До того проклятого дня, 22 июня.

Система племенного правосудия в виде джирги восходит к обычаям предков, не соответствующим религии и закону. Само правительство, обратив внимание на это несоответствие, порекомендовало губернаторам провинций и полиции «в обязательном порядке» регистрировать в так называемом первичном протоколе информацию, позволяющую расследовать дела по преступлениям во имя чести. Следовало не допускать, чтобы виновные ссылались на вердикт джирги, оправдывая совершенные гнусности или кровавые преступления.

И этот первичный протокол, как случалось со многими другими, я подписала в виде чистого листа! Местная полиция взяла на себя труд изложить мою жалобу на свое усмотрение ради того, чтобы избежать неприятностей с главенствующей кастой.

Мужское малодушие, подлость, несправедливость. Считается, что в деревенских советах мужчины, собирающиеся ради урегулирования семейных конфликтов, — люди мудрые, а не бессовестные и жестокие. В моем случае возбужденный и заносчивый молодой человек, движимый лишь жестокостью и желанием причинить зло, увлек за собой всех остальных. Более взрослые, умудренные жизнью мужчины оказались в меньшинстве.

А женщины испокон века были от собраний отстранены. Притом что именно они, матери, бабушки, ведущие повседневное хозяйство, знают все семейные проблемы, как никто другой. Презрение мужчин к их умственным способностям держит их поодаль. Даже не смею мечтать, что когда-нибудь, пусть очень нескоро, в деревенском собрании примут участие женщины.

Что еще хуже, именно женщины служат разменной монетой, когда требуется урегулировать спор и понести наказание. А наказание всегда одно и то же. Поскольку сексуальность — табу, поскольку честь мужчины в нашем обществе — это как раз женщина, то за разрешение конфликта платят насильным замужеством или изнасилованием. Но Коран не учит такому.

Поначалу такого рода решения были призваны гасить конфликты между племенами и кастами благодаря смешению.
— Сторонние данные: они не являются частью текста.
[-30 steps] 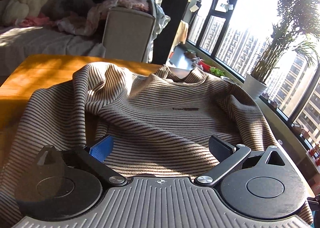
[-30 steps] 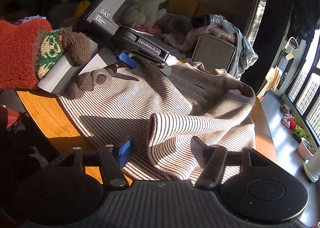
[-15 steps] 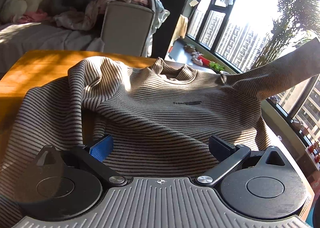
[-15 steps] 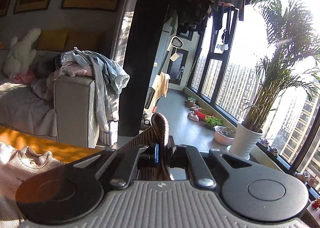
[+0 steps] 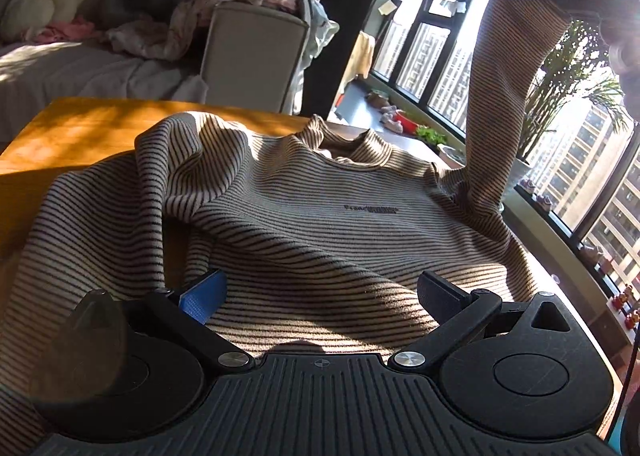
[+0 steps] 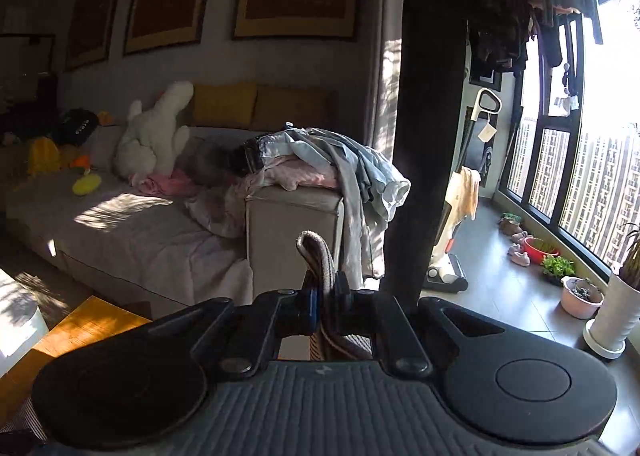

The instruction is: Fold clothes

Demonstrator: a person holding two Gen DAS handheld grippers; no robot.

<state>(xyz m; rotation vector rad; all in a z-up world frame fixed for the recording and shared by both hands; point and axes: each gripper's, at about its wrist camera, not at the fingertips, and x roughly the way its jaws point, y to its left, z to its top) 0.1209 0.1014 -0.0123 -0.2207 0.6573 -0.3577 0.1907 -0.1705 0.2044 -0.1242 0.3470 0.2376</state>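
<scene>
The right tool [image 6: 323,306] is pressed together, pinching the sleeve [image 5: 516,68] end, whose cuff pokes up at 12 o'clock between its pads. It holds the sleeve high at 1 o'clock in the left view, likely to carry it across the body for a fold. The left tool [image 5: 320,292] is spread wide and holds nothing, hovering over the hem. The sweater [image 5: 320,216] lies face up on the tabletop [image 5: 80,128], collar at 12 o'clock.

White plush toy [image 6: 154,134] on sofa [image 6: 120,224]; clothes heap [image 6: 320,160] on sofa arm; potted palm [image 5: 568,96] by window.
</scene>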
В реальности все по-другому. Если бы отец и дядя согласились отдать меня замуж за мастои, моя жизнь превратилась бы в ад. Выданная замуж при таких условиях, женщина подвергается еще более грубому обращению, она отвергнута другими женщинами, фактически находится в рабстве.

Еще хуже бывает, когда насилие совершается для урегулирования материальных счетов либо из-за банальной ревности между двумя соседями. А когда женщины пытаются добиться справедливости, их же обвиняют в том, что они совершили супружескую измену или спровоцировали недозволенные законом отношения!
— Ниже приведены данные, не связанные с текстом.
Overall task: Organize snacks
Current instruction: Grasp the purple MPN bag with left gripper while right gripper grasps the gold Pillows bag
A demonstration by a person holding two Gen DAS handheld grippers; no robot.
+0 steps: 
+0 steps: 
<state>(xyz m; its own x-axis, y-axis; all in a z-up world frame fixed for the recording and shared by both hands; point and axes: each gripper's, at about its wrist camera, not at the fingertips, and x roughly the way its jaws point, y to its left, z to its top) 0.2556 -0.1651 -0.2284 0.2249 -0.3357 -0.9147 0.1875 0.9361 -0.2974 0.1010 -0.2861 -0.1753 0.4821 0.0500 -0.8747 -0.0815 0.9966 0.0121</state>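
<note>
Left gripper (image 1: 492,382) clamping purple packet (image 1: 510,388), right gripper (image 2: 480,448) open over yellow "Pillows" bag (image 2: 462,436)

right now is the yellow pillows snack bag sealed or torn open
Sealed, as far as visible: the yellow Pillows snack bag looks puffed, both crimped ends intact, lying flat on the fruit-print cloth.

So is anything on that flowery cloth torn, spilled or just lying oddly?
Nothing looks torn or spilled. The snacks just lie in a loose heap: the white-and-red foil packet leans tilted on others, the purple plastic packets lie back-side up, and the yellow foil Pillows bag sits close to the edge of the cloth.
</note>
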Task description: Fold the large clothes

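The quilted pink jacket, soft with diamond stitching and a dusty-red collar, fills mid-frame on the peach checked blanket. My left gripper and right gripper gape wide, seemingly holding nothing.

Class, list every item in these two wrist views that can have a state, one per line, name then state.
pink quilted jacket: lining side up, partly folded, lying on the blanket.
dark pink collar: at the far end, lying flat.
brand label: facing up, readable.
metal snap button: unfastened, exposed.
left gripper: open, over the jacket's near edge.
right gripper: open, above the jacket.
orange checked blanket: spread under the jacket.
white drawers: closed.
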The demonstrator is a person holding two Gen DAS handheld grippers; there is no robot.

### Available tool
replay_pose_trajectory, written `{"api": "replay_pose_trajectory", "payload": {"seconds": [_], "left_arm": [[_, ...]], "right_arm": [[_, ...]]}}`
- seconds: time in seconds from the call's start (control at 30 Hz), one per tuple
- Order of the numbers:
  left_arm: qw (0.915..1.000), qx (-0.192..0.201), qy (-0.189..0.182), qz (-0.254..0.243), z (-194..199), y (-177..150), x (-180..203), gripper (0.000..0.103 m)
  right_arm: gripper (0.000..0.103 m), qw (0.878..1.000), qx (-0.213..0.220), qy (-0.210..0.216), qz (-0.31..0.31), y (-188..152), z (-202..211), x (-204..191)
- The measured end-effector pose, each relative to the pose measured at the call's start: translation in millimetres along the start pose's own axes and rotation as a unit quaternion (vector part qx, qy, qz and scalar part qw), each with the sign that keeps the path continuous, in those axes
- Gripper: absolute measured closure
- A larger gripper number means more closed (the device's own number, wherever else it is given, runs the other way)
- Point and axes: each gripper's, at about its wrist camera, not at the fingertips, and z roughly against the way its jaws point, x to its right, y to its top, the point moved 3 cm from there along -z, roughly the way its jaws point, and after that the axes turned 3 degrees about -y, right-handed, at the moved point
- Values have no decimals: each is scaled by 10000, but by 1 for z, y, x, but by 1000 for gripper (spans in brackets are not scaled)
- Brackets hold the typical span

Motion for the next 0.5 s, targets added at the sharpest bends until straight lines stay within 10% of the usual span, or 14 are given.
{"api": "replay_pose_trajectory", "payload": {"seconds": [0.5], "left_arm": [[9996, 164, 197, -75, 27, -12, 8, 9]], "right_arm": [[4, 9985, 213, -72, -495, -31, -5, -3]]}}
Но моя семья все же отличается от большинства других. Я не знаю истории касты гуджар в Пенджабе, не знаю, откуда пришло мое племя, каковы были его традиции и обычаи до разделения Индии и Пакистана. Наше сообщество одновременно воинственное и сельскохозяйственное. Мы говорим на редком диалекте, встречающемся на юге Пенджаба — сараики, — тогда как официальным языком в стране является урду. Многие грамотные пакистанцы говорят на английском. Я не говорю ни на том, ни на другом.
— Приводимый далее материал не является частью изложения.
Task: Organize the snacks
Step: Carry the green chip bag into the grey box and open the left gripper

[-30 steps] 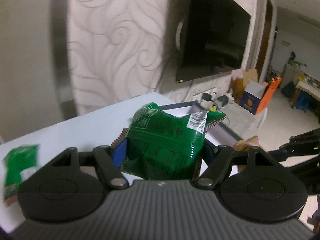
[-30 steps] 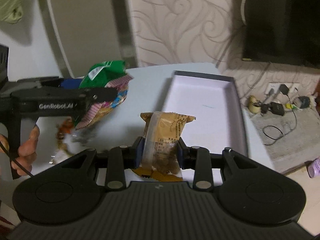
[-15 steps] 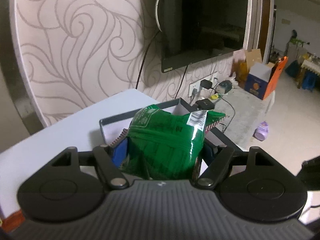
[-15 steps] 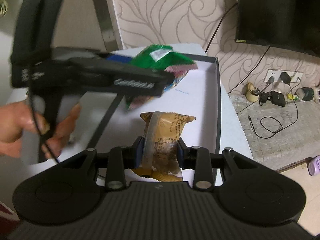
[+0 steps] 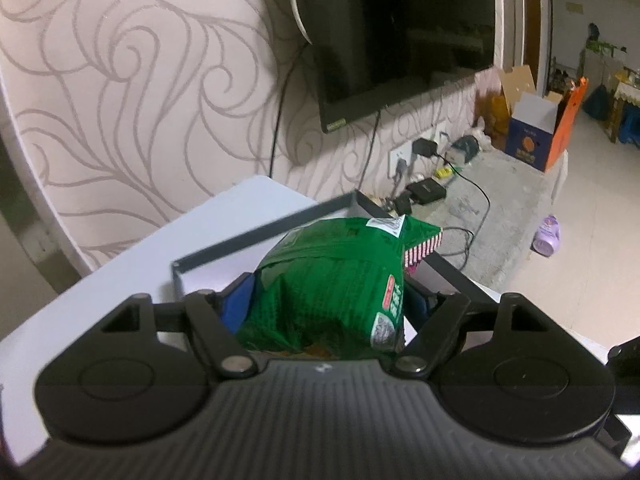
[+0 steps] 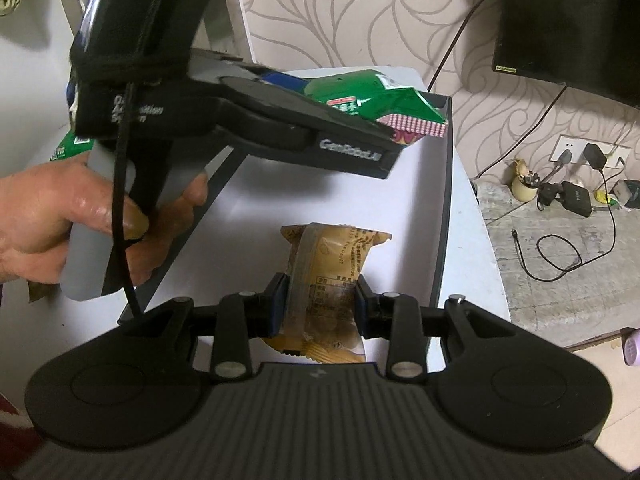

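Snacks | left gripper clamps green bag, right gripper clamps yellow pack, both over box | risk: grippers may collide, bag may fall outside box

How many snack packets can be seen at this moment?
3. A green packet in the left hand-held gripper, a tan packet in the right hand-held gripper over the box, a green one on the table behind the hand. Others may be hidden.
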Demonstrator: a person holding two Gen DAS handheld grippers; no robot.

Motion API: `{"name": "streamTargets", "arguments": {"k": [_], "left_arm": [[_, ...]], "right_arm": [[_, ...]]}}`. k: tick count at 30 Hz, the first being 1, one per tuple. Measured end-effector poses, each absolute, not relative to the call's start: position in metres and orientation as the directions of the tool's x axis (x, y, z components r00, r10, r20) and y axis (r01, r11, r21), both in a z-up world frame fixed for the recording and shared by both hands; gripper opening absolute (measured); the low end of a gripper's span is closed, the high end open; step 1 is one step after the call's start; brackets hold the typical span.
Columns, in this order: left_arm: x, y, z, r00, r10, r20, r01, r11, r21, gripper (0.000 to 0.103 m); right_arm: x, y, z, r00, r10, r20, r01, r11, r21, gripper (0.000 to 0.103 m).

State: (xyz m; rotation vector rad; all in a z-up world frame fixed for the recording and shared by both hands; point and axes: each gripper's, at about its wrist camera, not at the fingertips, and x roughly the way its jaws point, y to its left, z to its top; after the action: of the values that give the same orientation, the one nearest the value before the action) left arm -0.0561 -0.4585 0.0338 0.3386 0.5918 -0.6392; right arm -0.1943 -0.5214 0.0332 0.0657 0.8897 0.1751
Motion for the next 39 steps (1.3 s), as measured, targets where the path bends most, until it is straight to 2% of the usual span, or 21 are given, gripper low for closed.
{"name": "streamTargets", "arguments": {"k": [3,7,17,30,35,37,39], "left_arm": [[-0.054,-0.461,0.031,0.634,-0.451,-0.628,0.647,0.754,0.112,0.078],[-0.057,-0.457,0.034,0.644,-0.469,-0.604,0.645,0.758,0.099,0.083],[-0.066,-0.438,0.044,0.636,-0.525,-0.566,0.647,0.763,0.020,0.083],[-0.072,-0.411,0.036,0.613,-0.520,-0.595,0.634,0.773,-0.022,0.083],[-0.075,-0.402,0.033,0.618,-0.513,-0.596,0.623,0.781,-0.026,0.083],[-0.075,-0.397,0.032,0.619,-0.509,-0.598,0.618,0.785,-0.028,0.083],[-0.076,-0.393,0.031,0.620,-0.500,-0.605,0.613,0.790,-0.025,0.083]], "right_arm": [[-0.193,-0.520,0.031,0.613,0.181,-0.769,-0.126,0.983,0.130,0.039],[-0.192,-0.520,0.029,0.608,0.176,-0.774,-0.122,0.984,0.128,0.039],[-0.188,-0.517,0.024,0.609,0.168,-0.775,-0.099,0.986,0.136,0.040],[-0.193,-0.501,0.025,0.608,0.180,-0.773,-0.129,0.983,0.128,0.040],[-0.192,-0.503,0.023,0.607,0.151,-0.780,-0.084,0.988,0.126,0.040],[-0.193,-0.500,0.022,0.605,0.142,-0.783,-0.082,0.990,0.116,0.042],[-0.193,-0.496,0.021,0.592,0.139,-0.794,-0.093,0.990,0.104,0.050]]}}
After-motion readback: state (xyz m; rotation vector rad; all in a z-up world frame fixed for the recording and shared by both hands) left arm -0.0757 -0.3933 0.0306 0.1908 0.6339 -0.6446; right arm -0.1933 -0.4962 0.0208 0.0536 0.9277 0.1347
Насим теперь была моей подругой, она знала обо мне абсолютно все, и если я все еще опасалась мужчин, то у нее этого страха не было.

Самое важное, что я открыла для себя с ее помощью, не считая необходимости обучения девочек, предоставления им возможности открытия внешнего мира благодаря умению читать и писать, — это представление о самой себе как о человеке. Я научилась уважать себя как женщину. До этого мое несогласие, возмущение было инстинктивным, я действовала так, чтобы выжить, и ради моей семьи, которой грозила опасность. Что-то во мне отказывалось смириться. Иначе я бы поддалась искушению свести счеты с жизнью. Каким образом подняться после надругательства? Как преодолеть отчаяние? Сначала от желанной смерти спасает злость, инстинкт отмщения. Эти чувства помогают восстановиться, ходить, действовать. Прибитый грозой колос пшеницы может либо подняться, либо сгнить на корню. Сначала я поднялась сама, но постепенно стала осознавать свое существование как человека, осознавать свои законные права. Я верующая, я люблю свою деревню, люблю Пенджаб, но я хочу, чтобы в моей стране у всех обиженных женщин, у девочек будущих поколений был другой статус. Я не была воинствующей феминисткой изначально, хотя многие средства массовой информации представляли меня таковой. Я стала ею в силу опыта, потому что выжила, я, простая женщина в мире, где правят мужчины.

Но презрение к мужчинам — не то, что нужно для повышения самоуважения.

Надо пробовать бороться с ними на равных.